Thursday, July 1, 2010 | 3:49 p.m.
There was once a time when the UFC's heavyweight division's weakness prompted a light heavyweight by the name of Randy Couture to move up in weight and claim the title that was there for the taking.
It's safe to say times have changed.
The UFC offers arguably the biggest heavyweight title fight in company history Saturday, when current champion Brock Lesnar looks to defend his belt for the first time against top contender Shane Carwin.
Both heavyweights were on hand for the pre-fight press conference Thursday inside the MGM Grand Hotel, along with UFC president Dana White.
After press conferences, White is known for sticking around and answering any questions the media have leading up to a fight.
Here are some highlights from the latest talk.
The heavyweight division is stacked
After surviving a stomach ailment that threatened to end his fighting career and even his life last year, Lesnar is back and claiming he wants to be known as "the greatest heavyweight ever."
According to White, it's the perfect time to create a legacy as a heavyweight than right now. The division is stacked with fighters who could make a run at the belt, including Lesnar, Carwin, Cain Velasquez, Junior Dos Santos, Roy Nelson, Frank Mir and Antonio Rodrigo Nogueira.
"(Lesnar) wants to be known as the greatest heavyweight ever? Now is the time for that," White said. "The heavyweight division has never been more stacked. If you can run through this division right now, you're the man."
Fedor Emelianenko isn't the best because he doesn't fight the best
Russian superstar Fedor Emelianenko suffered his first loss in a span of nearly 10 years last week when was submitted by Fabricio Werdum in the first round on a Strikeforce card in San Jose, Calif.
White long has been irritated that media continue to place Emelianenko toward the top of the best pound-for-pound fighters in the world, claiming he hasn't proved himself against top competition in the last five years.
White gave Emelianenko props for the way he dominated the heavyweight division during his days with Pride, but said his run as the world's best is clearly over.
"To be honest with you, I have not believed Fedor is the great heavyweight everyone thinks he is," White said. "Yes, in 2005 and before, he was beating great guys in their prime. But to prove you're the best fighter in the world, you have to beat the best consistently.
"There's only one way to find out who can beat who and that's to fight — but (Emelianenko) won't do that. You don't get the honor of being called the best in the world if you're not fighting the best."
White went on to say that he has no interest in bringing Emelianenko to the UFC following the loss.
"How many times have you seen us sign a guy when he loses in another promotion?" White said.

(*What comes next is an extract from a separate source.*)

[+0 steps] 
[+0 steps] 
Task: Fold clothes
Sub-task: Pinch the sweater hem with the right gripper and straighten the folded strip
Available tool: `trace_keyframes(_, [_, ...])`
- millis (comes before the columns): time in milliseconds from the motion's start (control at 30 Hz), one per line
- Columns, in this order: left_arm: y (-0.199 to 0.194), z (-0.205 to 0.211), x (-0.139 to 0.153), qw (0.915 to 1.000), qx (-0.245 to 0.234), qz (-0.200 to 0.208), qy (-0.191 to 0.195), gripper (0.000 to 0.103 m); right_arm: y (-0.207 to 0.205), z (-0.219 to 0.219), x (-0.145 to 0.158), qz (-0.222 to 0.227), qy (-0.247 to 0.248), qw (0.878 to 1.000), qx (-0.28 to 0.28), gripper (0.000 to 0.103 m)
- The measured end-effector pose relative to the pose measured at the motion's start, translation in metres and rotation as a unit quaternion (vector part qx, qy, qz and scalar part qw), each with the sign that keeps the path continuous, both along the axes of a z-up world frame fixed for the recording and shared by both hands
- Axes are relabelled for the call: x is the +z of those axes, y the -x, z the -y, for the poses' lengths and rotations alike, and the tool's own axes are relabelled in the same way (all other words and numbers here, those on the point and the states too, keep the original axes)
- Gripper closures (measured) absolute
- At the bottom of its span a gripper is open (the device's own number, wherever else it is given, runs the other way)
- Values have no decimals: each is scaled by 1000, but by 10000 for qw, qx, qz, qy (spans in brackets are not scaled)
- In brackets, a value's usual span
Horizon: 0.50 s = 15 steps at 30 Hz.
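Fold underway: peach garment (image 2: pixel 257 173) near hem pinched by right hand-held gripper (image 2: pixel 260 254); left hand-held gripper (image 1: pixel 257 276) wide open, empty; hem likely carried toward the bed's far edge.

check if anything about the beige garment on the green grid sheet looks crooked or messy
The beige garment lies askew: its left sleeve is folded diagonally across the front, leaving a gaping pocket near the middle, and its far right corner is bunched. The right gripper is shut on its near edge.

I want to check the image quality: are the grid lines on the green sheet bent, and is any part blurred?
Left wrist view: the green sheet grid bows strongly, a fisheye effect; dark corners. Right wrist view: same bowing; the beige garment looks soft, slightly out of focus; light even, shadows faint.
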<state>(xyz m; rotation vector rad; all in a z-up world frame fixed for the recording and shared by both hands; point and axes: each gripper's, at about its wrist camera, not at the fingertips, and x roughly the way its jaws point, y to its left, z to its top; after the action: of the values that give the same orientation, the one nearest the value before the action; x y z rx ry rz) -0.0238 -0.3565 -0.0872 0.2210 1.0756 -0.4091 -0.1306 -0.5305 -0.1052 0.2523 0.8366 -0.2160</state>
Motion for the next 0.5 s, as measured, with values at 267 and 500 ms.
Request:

White bummed on New York's decision to not sanction MMA
Despite high optimism by the UFC president, the state of New York stripped the approval of MMA from a budget bill this month, likely ending any shot of the organization holding an event there in 2010.
Although White said he was bummed by the news, he still believes that getting the sport sanctioned in New York eventually will happen as a new generation of politicians is elected.
"These kids who are 20 years old now grew up with the UFC," White said. "They get it. They like it. It bums me out. It's stupid, but it's inevitable.
"And at the end of the day, do I really need New York? Is New York going to change my business model? No. But it needs to get done. We're building a sport."
Chuck Liddell is done... at least in the UFC
White said he hasn't spoken with Chuck Liddell since the 40-year-old suffered a knockout loss to Rich Franklin at UFC 115 in Vancouver, British Columbia.
The two are set to meet for dinner Thursday, where White is expecting they will talk about Liddell's future.
Although Liddell has lost five of his last six fights, including three straight by knockout, he's said in recent interviews he's still not ready to retire.
If that is truly is the case, it appears as though one of the most famous UFC fighters in company history would have to compete for another organization, as White said there is no way he'll allow Liddell to compete in a UFC octagon again.
"He won't (talk me into fighting) again. It will not happen," White said. "Chuck's a smart guy. He's a reasonable guy. I'm going to have a talk with him (Thursday) that all the guys who have their head shoved up his ass won't."
White went on to say there's no doubt Liddell can still be beneficial to the UFC as a fighter, but that much is irrelevant to him. He also said if Liddell is absolutely set on still fighting, it won't be in the UFC.
"Can I make money on Chuck Liddell? Yes," White said. "But I don't want to make that kind of money. I guess if he asked me to release him, I'd release him."